Life at the Center – April 2015
We maintain a long-distance relationship. We have for years.
In the early days we were so close we could hug each other daily. Time went on and the circumstances of life carried us in different directions, till now we only talk on the phone every few weeks.
What happened? Our little daughter Sandhya grew up and became a delightful young woman, self-directing in all sorts of wonderful ways.
We knew when we went searching for colleges together that this girl was set on going places in her life. The University of California Santa Barbara, a couple miles from where we had brought her up, didn’t even get an application from Sandhya, and she only checked out a couple colleges in the whole state of California. Hawaii – where Cliff and I were mostly residing at the time – got only a glance of half-hearted interest. Instead Sandhya and I traveled together throughout New England, to Ohio, Washington and Oregon checking out schools. The campus that ended up stealing her heart was Colorado College in Colorado Springs.
Like thousands of island parents, we sent our daughter thousands of miles away for college, our heartstrings taut and stinging with her departure. Off she went to Colorado for her freshman year with a full scholarship that she had earned on merit, brimming with zest to protect the earth as an Environmental Science major. We were happy for her, we had to be, even while knowing how much we would miss her. Every parent who raises their child to be self-sufficient suffers from the success of their efforts.
Along the way of her education, Sandhya spent a summer in Costa Rica working at a sea turtle reserve (yes, she loves honu, too) counting turtle eggs and encountering a jaguar in hunt for the turtles. YES, she is intrepid! In her Junior year, Cliff delivered her to a non-profit organization in northern India with which she had worked out an internship.

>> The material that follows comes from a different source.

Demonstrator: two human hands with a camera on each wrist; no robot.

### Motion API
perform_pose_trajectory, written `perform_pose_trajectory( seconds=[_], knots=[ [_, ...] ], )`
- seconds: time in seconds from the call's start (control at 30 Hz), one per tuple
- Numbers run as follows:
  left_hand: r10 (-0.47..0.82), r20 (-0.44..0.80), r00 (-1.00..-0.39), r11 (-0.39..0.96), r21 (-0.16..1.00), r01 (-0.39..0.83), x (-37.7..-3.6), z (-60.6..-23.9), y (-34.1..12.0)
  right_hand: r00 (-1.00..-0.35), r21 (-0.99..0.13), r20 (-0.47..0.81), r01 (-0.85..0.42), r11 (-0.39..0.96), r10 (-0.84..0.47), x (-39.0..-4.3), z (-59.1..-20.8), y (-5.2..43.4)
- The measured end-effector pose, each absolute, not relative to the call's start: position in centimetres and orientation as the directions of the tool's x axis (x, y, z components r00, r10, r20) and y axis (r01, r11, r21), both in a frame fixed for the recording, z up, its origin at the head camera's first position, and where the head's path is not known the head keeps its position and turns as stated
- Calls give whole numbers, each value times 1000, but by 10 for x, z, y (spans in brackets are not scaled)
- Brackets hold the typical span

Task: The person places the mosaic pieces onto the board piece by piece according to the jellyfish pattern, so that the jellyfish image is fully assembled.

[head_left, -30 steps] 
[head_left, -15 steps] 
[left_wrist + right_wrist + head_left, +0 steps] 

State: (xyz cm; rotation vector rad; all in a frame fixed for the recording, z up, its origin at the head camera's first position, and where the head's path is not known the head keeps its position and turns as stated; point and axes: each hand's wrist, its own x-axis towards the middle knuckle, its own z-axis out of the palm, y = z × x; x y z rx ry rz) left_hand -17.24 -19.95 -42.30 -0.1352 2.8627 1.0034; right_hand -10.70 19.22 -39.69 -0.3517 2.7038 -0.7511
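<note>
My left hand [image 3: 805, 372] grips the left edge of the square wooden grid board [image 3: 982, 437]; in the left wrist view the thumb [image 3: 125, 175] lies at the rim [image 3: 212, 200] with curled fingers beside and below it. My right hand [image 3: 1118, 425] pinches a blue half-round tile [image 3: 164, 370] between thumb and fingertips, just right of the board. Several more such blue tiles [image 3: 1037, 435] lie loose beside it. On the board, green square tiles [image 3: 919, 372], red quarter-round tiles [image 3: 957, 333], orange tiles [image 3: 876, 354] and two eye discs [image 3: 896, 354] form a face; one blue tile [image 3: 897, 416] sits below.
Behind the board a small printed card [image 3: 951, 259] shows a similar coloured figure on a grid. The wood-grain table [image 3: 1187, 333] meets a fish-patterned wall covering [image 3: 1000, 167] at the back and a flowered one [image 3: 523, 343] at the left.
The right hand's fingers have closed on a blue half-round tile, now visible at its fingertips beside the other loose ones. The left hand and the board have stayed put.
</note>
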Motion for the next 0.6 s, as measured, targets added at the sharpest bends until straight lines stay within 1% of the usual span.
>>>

There for a semester, she helped villagers on the Thar desert of Rajasthan to create water conservation tanks, and taught children sanitation techniques.
To the girls and women of this impoverished area, Sandhya served as a living example of a strong, intelligent woman who had gotten herself an education and gained the independence to travel without her family in a distant land. She met with the women in the village councils and gave speeches when the non-profit organization when on marches to promote water conservation. No one had ever seen a fair-skinned, blue-eyed girl with the Indian name Sandhya – they hung on her every word.
Meanwhile, we shared emails back and forth with a few phone calls scattered in.
Not surprisingly, Sandhya fell in love with a place thousands of miles away from home, and also with a fine man who loved living in Colorado. Honestly, I never expected this adventurous girl to move back home after she left Santa Barbara, and meanwhile Cliff and I had definatively moved the other direction, buying a house in Kaneohe, Hawaii. The physical separation between us became more lastingly established.
Once I started Still & Moving Center, time got exceedingly tight on my end. We were leading parallel lives with Sandhya embarking on her new career as an environmentalist and me embarked on my new career as owner of an international movement studio. We each cheered each other on from afar.
Yet we missed each other more than we knew.
Finally, this Christmas vacation we did something we hadn’t done for years: we made time to hang out. Here on island we spent lots of family time, and she took me for brunch one morning to the Halekulani – deluxe! We even made a trip together to Kauai where we adventured for 3 days. We faced rain that was driving sideways, hiked muddy trails, chased colorful chickens to take portrait shots of them, and discovered a hidden beach. It was glorious just spending mom-and-daughter girl time together. Realizing how much we had been longing for each other’s company, we are planning a road trip from Santa Barbara, CA to Durango, CO in May, and my mom is joining us: triple girl time together!
Sandhya has always said she admires me for being my own person, for creating my vision of a wonderful place with Still & Moving Center. The reality factor is that Sandhya’s mom [that would be me!] spends most of her waking moments and some of her sleeping time focused on her work. If I was Sandhya It would have been an adjustment not to be the center of my mother’s world anymore. Even though Sandhya is busy leading her own life, she probably feels as if she has to share her mom’s attention with a lot of other people who are in daily contact with her. And vice-versa.
I am realizing how even the strongest, most loving long-distance relationships benefit from sharing the intimate details of everyday life, spending time in each other’s spaces. I love and miss my daughter – you all probably know the feeling with someone in YOUR life. Together in the same house or car or path, she and I can laugh at the same things we are experiencing together, eat each other’s food, and give each other a hug whenever we feel like it.